A dog owner has invited islanders to a “calm and peaceful dog walk” against a voluntary scheme to keep dogs on leads on the Vale commons.
Lorraine Lane, a L’Ancresse resident of 30 years, has encouraged people, with or without dogs, to join the walk on Saturday [30 July] to show “the strength of feeling” against the new scheme.
The Vale Commons Council announced the voluntary scheme last week [18 July], pledging that it would “make the commons safer for all” after receiving a number of complaints about dogs’ behaviour on the commons.
Pictured: Sharon Kershaw's recue dogs Solomon (left) and Rex. Ms Kershaw said keeping dogs on leads should be a decision for the owner.
Mrs Lane contacted the Council and received a response which stated: “Prior to the next Annual General Meeting of the Habitants, we will be making an assessment as to people’s willingness to cooperate with the scheme...we will then expect the matter to be discussed at that meeting.”

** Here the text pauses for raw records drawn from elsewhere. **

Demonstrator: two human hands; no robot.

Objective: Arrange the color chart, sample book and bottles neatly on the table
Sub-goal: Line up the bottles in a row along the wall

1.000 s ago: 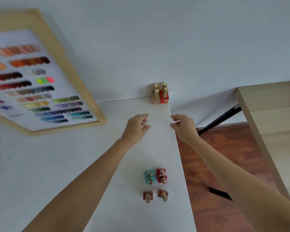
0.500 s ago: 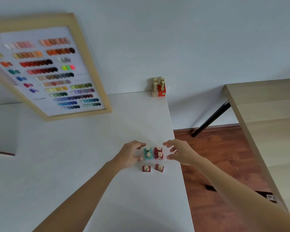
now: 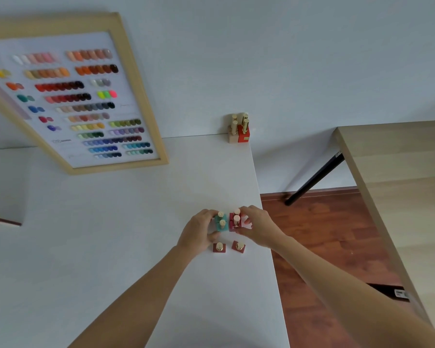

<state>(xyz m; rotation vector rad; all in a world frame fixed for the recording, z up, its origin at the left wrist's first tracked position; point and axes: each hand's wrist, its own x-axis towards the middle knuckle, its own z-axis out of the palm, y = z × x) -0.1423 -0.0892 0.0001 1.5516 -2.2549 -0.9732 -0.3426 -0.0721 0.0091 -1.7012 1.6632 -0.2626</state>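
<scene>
Near the white table's right edge stand two teal bottles and two red bottles in a tight block. My left hand grips the teal pair from the left. My right hand grips the red pair from the right. Two dark red bottles stand loose just in front of the block. Several gold-capped bottles cluster at the far right corner. The wood-framed color chart leans against the wall at the left. A book edge, perhaps the sample book, shows at far left.
The table's right edge drops to a wooden floor. A second, wood-topped table with a black leg stands to the right. The white wall runs behind the table.
Both hands came back from the far corner to the near group of bottles and closed around the teal and red pairs.
</scene>
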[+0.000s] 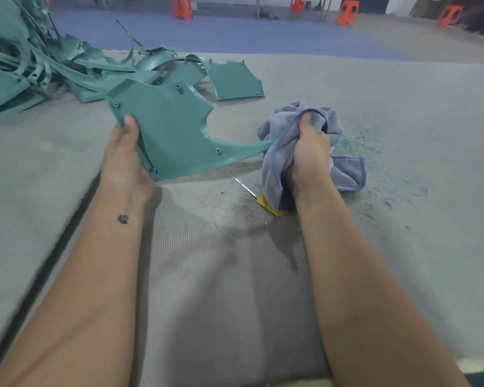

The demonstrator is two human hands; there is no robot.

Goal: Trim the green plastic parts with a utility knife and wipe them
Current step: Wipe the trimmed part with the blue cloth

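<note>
Grey felt table (403, 121) carries the work: left hand (123, 160) grips the green part (173, 132) by its near-left edge, its thin tip pointing right into the cloth (291, 129) bunched in the right hand (309, 152).

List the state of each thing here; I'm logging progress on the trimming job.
Green part: held up off the table by left hand.
Cloth: bunched in right hand, over the part's tip.
Knife: lying on table, blade out.
Pile of green parts: lying untouched.
</note>
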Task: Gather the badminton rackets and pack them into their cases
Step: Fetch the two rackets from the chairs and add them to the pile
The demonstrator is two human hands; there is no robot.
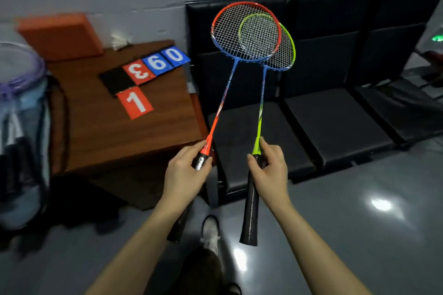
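The table (124, 141) is brown wood grain with a dull sheen; the seats (335, 122) look like matt black padded leatherette; the floor (359, 223) is smooth, glossy grey, throwing back lights; both racket handles (250, 211) wear matt black wrap; the frames (244, 31) shine like lacquer.

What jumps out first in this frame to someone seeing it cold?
Two rackets held up at centre: the orange-and-blue racket in the left hand and the green-and-blue racket in the right hand, their heads overlapping in front of the black seats. Next, the red and blue number cards on the wooden table to the left. At the far left edge stands a blurred translucent bag with dark handles inside.
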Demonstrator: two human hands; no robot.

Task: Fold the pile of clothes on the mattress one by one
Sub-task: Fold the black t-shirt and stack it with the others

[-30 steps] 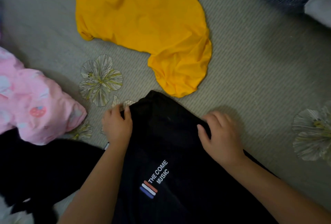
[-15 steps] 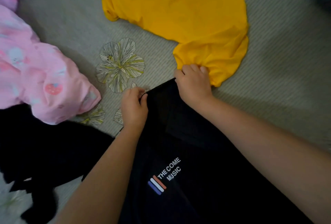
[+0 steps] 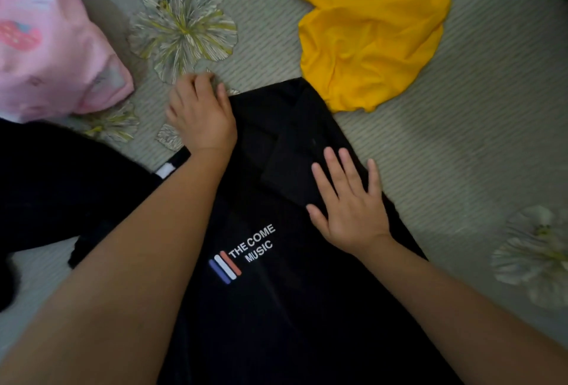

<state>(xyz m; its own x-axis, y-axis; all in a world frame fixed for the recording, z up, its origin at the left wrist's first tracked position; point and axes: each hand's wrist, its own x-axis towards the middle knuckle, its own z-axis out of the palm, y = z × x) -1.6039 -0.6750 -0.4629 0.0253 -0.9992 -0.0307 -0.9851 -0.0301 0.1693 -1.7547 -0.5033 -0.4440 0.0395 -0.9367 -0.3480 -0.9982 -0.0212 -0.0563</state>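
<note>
Fingers of my left hand [image 3: 201,117] curl on the black printed cotton shirt's [image 3: 276,307] top edge; my right hand [image 3: 349,203] presses it flat, open-palmed.

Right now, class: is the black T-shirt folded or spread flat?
Partly folded: the black T-shirt has a flap doubled over near its top, under the right hand.

Matt black cloth shirt [image 3: 276,307]; ribbed woven mattress [image 3: 445,138].

Dim, soft indoor light — faint shadows, no glare; motion blur at left, wide-angle stretching at edges.
</note>
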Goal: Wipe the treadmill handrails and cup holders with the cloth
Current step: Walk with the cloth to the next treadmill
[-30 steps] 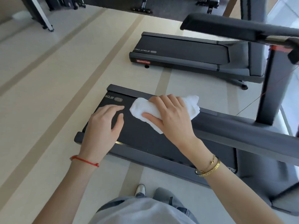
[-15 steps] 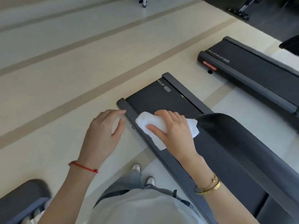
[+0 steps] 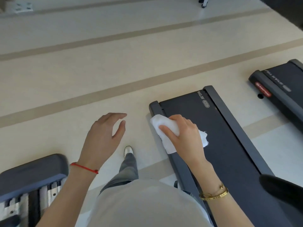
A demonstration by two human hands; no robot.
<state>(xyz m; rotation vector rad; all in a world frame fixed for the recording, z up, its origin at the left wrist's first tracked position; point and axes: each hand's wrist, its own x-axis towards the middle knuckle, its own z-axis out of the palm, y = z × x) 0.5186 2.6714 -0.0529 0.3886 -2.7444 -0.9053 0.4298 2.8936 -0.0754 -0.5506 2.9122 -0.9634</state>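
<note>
The fingers (image 3: 168,129) of the right hand (image 3: 185,136) are curled over a bunched white cloth (image 3: 165,126), thumb on its near side, gripping it. The cloth hangs in the air in front of the near left corner of a treadmill (image 3: 229,145) deck far below; whether it touches anything cannot be told, and its frayed edge shows past the knuckles on the right. Two gold bracelets (image 3: 214,193) circle the right wrist.

The fingers (image 3: 114,116) of the left hand (image 3: 101,138) are loosely extended and slightly bent, thumb apart, holding nothing; the hand hovers above the beige floor (image 3: 82,71), well apart from the cloth. A red cord bracelet (image 3: 84,167) lies at the left wrist.

Between the forearms appear a grey shirt (image 3: 139,205), a grey trouser leg (image 3: 127,169) and a white shoe (image 3: 128,150) on the floor beside the treadmill's left side rail. A dark rounded handrail end (image 3: 282,189) enters at lower right, not touching the cloth. A second treadmill (image 3: 278,82) with a red label lies at the right edge. Part of a grey machine (image 3: 31,174) with metal parts occupies the lower left corner. Darker tan stripes cross the floor diagonally.
</note>
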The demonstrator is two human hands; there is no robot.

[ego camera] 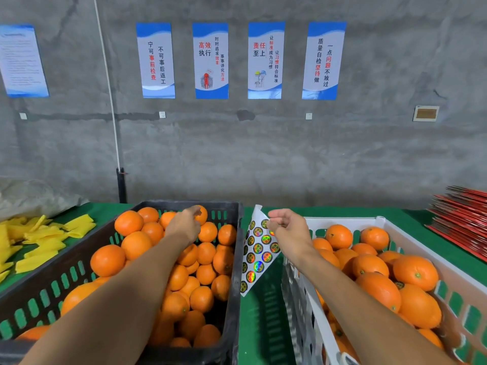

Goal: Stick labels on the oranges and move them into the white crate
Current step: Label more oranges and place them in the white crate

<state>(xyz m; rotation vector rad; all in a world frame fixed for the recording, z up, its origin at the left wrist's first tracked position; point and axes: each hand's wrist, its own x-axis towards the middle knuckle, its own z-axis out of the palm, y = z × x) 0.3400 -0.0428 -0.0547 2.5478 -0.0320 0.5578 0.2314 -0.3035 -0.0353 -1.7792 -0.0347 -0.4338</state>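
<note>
Fingertips (271,223) of the right hand (288,230) curl together at the upper edge of a label sheet (259,255), pinching at one of its round holographic stickers; whether the sticker has come free cannot be told. The sheet stands tilted between two crates, its white backing curling at the top, with roughly fifteen shiny round labels visible on it.

The person's left hand (184,225) reaches across the black crate (234,285), fingers loosely bent over an orange (201,214) at the far end of the pile; how firmly the fruit is held cannot be seen, since the fingers are turned away from the camera. About thirty-five oranges show in this crate, heaped to its rim.

Just to the right, the white crate (297,299) holds about fifteen visible oranges (379,288), piled under and beside the right forearm. At least one of them shows a dark round label on its skin.

Both crates sit on a green-covered table (259,325). A scatter of yellow foam sleeves (44,238) lies at the left, too jumbled to count, and a stack of red flat cartons (461,222) rests at the far right. Five blue-and-white posters hang on the grey concrete wall (263,154) behind, four (210,60) in a row and one (22,60) apart at the left.
</note>
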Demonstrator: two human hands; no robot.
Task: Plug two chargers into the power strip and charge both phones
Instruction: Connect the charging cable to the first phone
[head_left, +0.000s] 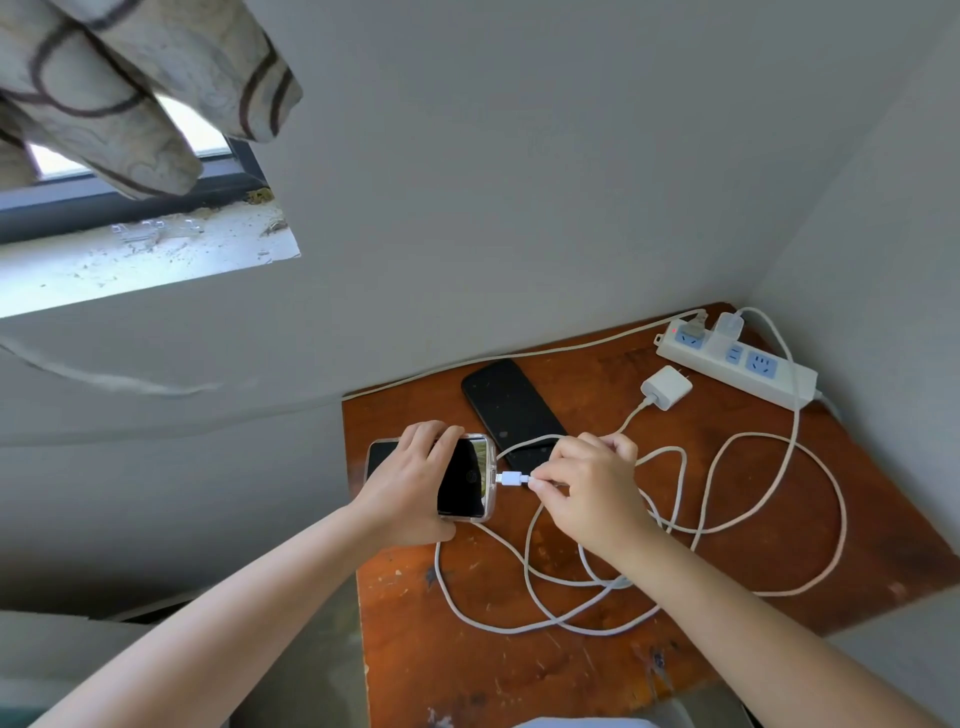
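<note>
Clear-cased phone (465, 477) sits at centre frame on the wooden bench (779, 519), left hand (410, 483) clamped over it, fingers wrapped across both long edges. White connector (511, 478) meets the phone's right end; cannot tell if fully seated. Right hand (587, 486) has fingers pinched together on the cable just behind the connector. Risk: pushing at an angle could jam or bend the plug; the phone could slide left if the hold slackens. Second phone (511, 410), black, lies flat just above, with no cable in it. Loose charger (666, 387) lies unplugged beside the power strip (737, 364) at upper right; one charger (730, 325) appears plugged in. Cables (727, 519) loop and cross over the bench: a tug could snag them and drag the loose charger or the phone.
</note>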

Mrs Lane said: “Although the Council have said they will monitor the situation, there are a lot of people who feel that, at the next meeting, those who think the scheme should continue will say there was initial backlash, but that it has since died down.
“I have organised the walk so that Council members can understand the strength of feeling against this scheme. This is not about humans or convenience; it is about the dogs.”
The response from the Council stated that they are not seeking a change in the law.
“I have spoken to deputies who have confirmed that keeping dogs on leads cannot be made mandatory without States' approval and that it would not be considered a priority,” said Mrs Lane.
“However, the voluntary ban has already made people nervous. There has been a marked difference in the number of people walking their dogs on the commons."
Pictured: Dogs are banned from some beaches , including L'Ancresse, from 1 May to 30 September annually.
Mrs Lane continued: “I have had people tell me they have been shouted at by members of the public to put their dogs on a lead and some have even started walking their dogs earlier to try and avoid confrontation.
“I am a strong-willed person and have been walking my dogs on the commons twice a day, every day, for 30 years. Even I have become super cautious.”
Mrs Lane said she had “never seen a vicious dog fight” on the commons.
“It is much easier for dogs to socialise when they are off lead. They can have a sniff and decide whether to play or walk away. When they are on a lead it is different because they don’t feel they are able to move away,” she said.
“Dogs are built to run and socialising is so important for them. If they aren’t allowed those opportunities it will have a negative impact on them.
“There are lots of dogs with allergies that can’t go on the beaches. Also, if you walk on the beach you then have to hose down your dog at home which means cutting the walk short if you’re aiming to get to work. It’s not as simple as walking on the beach instead, especially when dogs are banned from L’Ancresse and Pembroke during summer months.”
Pictured: Sharon Kershaw regularly walks her dogs at L'Ancresse. She has lived in the Vale since 1964.
Sharon Kershaw, a L’Ancresse Habitant and dog owner, said she would be attending Mrs Lane’s walk.
“As a member of the Vale parish, I feel very passionately about L’Ancresse common and its uses,” she said.
“If you can’t control your dog(s), then they should be on a lead at all times. The owners of the dog need to take responsibility for their own animal and it is the minority that unfortunately have led to this situation [the voluntary scheme] arising.
“I feel that most dogs that are walked off lead are done so with the appropriate training and can be walked safely for both themselves, other animals and members of the public.”
Ms Kershaw agreed that dog fouling is a problem, but said it was not the dog’s fault, but the owners.
Pictured: The voluntary scheme to keep dogs on leads on Vale commons came into effect on 18 July.
She said that the introduction of the voluntary scheme “seemed to come without any form of consultation with members of the public”.
“This should have been an open forum from the start with input from people who use the commons with remedial steps then being taken,” she said.
“My biggest issue is where does this end? Where will be the next area to be targeted? It looks like we are headed for a ‘no dog walking off lead’ policy, which should be a decision left to the pet’s owner.”
Mrs Lane hoped that the walk on Sunday would be well attended.
“I will be publicising the walk on social media and will be creating a 45-minute route this week which will go via as many poo bins as possible,” she said.
“This is about saving our way of life. If the ban continues on the commons then people will find other places to walk their dogs. It won’t be long before bans are imposed in new places too.”
The walk will start at 08:00 on Saturday 30 July at the L’Ancresse Bay main car park. Those attending with dogs are asked to keep them on a lead during the walk.